▶ _The problem_
Once you have read the listing, write it all out exactly.

### Input

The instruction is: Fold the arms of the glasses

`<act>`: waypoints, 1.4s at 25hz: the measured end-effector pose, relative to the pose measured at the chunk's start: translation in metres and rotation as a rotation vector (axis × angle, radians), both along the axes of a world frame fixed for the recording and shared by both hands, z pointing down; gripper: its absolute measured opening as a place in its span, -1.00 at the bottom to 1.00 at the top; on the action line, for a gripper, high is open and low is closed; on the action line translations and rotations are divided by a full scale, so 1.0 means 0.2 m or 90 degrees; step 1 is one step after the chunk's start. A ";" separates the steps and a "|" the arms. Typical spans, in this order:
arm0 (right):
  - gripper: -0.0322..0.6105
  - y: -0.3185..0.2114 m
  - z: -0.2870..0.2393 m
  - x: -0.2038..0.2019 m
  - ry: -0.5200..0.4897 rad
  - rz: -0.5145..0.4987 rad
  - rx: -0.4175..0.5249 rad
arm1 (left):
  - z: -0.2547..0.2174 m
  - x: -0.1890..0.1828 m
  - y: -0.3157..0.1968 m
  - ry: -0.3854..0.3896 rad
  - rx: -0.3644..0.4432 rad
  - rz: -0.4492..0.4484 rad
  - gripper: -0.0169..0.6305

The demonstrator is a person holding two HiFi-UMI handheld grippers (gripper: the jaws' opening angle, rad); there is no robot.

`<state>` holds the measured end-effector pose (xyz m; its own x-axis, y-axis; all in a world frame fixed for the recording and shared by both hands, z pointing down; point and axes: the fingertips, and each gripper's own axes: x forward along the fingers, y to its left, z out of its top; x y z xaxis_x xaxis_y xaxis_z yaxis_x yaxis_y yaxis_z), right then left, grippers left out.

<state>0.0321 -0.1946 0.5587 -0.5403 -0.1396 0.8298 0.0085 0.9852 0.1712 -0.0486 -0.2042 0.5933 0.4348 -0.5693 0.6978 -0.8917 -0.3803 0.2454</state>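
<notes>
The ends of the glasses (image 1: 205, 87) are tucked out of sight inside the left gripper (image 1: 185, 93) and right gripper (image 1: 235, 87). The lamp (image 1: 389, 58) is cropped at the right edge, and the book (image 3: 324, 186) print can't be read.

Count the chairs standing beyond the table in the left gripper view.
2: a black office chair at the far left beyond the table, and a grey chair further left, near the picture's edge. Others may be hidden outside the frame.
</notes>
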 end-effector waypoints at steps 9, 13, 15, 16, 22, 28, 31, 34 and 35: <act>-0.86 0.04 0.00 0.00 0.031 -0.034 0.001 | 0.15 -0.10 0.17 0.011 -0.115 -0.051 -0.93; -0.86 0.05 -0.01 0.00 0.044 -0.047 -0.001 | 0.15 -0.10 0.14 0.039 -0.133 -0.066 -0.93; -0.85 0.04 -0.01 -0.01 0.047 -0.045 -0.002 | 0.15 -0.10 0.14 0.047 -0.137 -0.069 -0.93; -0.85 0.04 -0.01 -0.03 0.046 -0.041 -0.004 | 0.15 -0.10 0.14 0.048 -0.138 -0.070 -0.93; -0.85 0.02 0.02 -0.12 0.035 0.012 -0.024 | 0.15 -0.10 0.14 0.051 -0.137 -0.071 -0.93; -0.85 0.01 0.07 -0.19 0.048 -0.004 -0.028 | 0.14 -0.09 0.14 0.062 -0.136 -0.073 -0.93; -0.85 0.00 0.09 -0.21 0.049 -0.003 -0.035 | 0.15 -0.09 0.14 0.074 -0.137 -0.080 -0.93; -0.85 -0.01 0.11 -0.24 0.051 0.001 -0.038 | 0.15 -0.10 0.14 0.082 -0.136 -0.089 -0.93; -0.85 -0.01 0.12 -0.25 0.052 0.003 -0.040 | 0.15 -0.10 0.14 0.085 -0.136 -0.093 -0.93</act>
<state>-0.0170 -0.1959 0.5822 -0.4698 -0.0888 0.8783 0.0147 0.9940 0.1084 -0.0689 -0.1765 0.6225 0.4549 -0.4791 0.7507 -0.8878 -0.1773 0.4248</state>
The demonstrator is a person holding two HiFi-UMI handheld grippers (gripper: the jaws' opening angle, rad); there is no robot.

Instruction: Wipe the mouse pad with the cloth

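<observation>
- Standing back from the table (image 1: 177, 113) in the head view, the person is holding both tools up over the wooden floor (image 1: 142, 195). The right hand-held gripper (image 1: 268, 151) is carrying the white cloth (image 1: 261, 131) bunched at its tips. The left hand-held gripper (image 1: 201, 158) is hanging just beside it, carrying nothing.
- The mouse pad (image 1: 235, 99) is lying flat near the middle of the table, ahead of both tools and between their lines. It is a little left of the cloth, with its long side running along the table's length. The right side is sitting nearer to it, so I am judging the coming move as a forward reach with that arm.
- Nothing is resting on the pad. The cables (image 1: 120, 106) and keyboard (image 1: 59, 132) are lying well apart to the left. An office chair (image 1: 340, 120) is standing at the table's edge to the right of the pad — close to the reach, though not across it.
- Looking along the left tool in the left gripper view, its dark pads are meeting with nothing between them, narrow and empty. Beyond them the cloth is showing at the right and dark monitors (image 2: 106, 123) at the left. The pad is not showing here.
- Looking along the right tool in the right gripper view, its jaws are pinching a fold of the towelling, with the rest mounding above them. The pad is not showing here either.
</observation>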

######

▶ _Problem solution_
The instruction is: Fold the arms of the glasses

`<act>`: waypoints, 1.4s at 25hz: the measured end-effector pose, relative to the pose measured at the chunk's start: translation in metres and rotation as a rotation vector (axis × angle, radians), both along the axes of a world frame fixed for the recording and shared by both hands, z pointing down; gripper: its absolute measured opening as a place in its span, -1.00 at the bottom to 1.00 at the top; on the action line, for a gripper, high is open and low is closed; on the action line translations and rotations are divided by a full scale, so 1.0 means 0.2 m or 90 degrees; step 1 is one step after the chunk's start. A ";" separates the steps and a "|" the arms. Typical spans, in this order:
arm0 (right):
  - gripper: -0.0322..0.6105
  - y: -0.3185..0.2114 m
  - z: -0.2870..0.2393 m
  - x: -0.2038..0.2019 m
  - ry: -0.5200..0.4897 rad
  - rz: -0.5145..0.4987 rad
  - rx: -0.4175..0.5249 rad
arm1 (left):
  - z: -0.2547..0.2174 m
  - x: -0.1890..0.1828 m
  - y: -0.3157..0.1968 m
  - ry: -0.3854..0.3896 rad
  - rx: -0.3644..0.4432 rad
  - rz: -0.4492..0.4484 rad
  - gripper: -0.0169..0.6305

The demonstrator is a person holding two HiFi-UMI handheld grippers (gripper: the jaws' opening angle, rad); there is no robot.

`<state>` holds the measured end-effector pose (xyz m; its own x-axis, y-axis; all in a world frame fixed for the recording and shared by both hands, z pointing down; point and axes: the fingertips, and each gripper's own axes: x forward along the fingers, y to its left, z out of its top; x y z xaxis_x xaxis_y xaxis_z yaxis_x yaxis_y yaxis_z), right then left, grippers left out.

<state>0.0321 -0.1946 0.5587 -0.5403 -0.1396 0.8298 0.0085 0.9852 0.1712 -0.0486 -0.2042 0.5933 0.4348 -0.5693 0.6978 -0.8917 -0.3803 0.2454</state>
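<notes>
The ends of the glasses (image 1: 205, 87) are tucked out of sight inside the left gripper (image 1: 185, 93) and right gripper (image 1: 235, 87). The lamp (image 1: 389, 58) is cropped at the right edge, and the book (image 3: 324, 186) print can't be read.

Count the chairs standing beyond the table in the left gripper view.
2: a black office chair at the far left beyond the table, and a grey chair further left, near the picture's edge. Others may be hidden outside the frame.
</notes>
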 end-effector waypoints at steps 9, 13, 15, 16, 22, 28, 31, 34 and 35: <act>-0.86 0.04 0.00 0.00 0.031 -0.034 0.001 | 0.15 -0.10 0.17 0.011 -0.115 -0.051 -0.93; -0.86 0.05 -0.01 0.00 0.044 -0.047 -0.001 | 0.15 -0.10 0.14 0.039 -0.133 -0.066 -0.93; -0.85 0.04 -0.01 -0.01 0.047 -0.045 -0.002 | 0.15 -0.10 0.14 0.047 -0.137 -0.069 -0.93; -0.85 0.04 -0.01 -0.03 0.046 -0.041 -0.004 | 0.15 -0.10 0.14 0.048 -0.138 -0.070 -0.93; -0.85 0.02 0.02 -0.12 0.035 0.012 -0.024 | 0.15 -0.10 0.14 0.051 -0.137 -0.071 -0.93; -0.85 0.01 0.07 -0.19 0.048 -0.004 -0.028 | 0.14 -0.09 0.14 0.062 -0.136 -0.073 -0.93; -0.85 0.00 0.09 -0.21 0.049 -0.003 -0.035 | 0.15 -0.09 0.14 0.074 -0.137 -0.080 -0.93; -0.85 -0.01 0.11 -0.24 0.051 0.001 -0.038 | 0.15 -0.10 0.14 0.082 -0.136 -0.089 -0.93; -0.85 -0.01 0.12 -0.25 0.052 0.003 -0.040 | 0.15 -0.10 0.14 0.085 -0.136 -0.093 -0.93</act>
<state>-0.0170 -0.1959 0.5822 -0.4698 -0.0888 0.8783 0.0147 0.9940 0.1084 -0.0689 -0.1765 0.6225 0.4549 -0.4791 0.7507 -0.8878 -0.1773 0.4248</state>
The demonstrator is a person holding two HiFi-UMI handheld grippers (gripper: the jaws' opening angle, rad); there is no robot.

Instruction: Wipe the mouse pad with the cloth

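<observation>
- Standing back from the table (image 1: 177, 113) in the head view, the person is holding both tools up over the wooden floor (image 1: 142, 195). The right hand-held gripper (image 1: 268, 151) is carrying the white cloth (image 1: 261, 131) bunched at its tips. The left hand-held gripper (image 1: 201, 158) is hanging just beside it, carrying nothing.
- The mouse pad (image 1: 235, 99) is lying flat near the middle of the table, ahead of both tools and between their lines. It is a little left of the cloth, with its long side running along the table's length. The right side is sitting nearer to it, so I am judging the coming move as a forward reach with that arm.
- Nothing is resting on the pad. The cables (image 1: 120, 106) and keyboard (image 1: 59, 132) are lying well apart to the left. An office chair (image 1: 340, 120) is standing at the table's edge to the right of the pad — close to the reach, though not across it.
- Looking along the left tool in the left gripper view, its dark pads are meeting with nothing between them, narrow and empty. Beyond them the cloth is showing at the right and dark monitors (image 2: 106, 123) at the left. The pad is not showing here.
- Looking along the right tool in the right gripper view, its jaws are pinching a fold of the towelling, with the rest mounding above them. The pad is not showing here either.
</observation>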

With that, the answer is finished.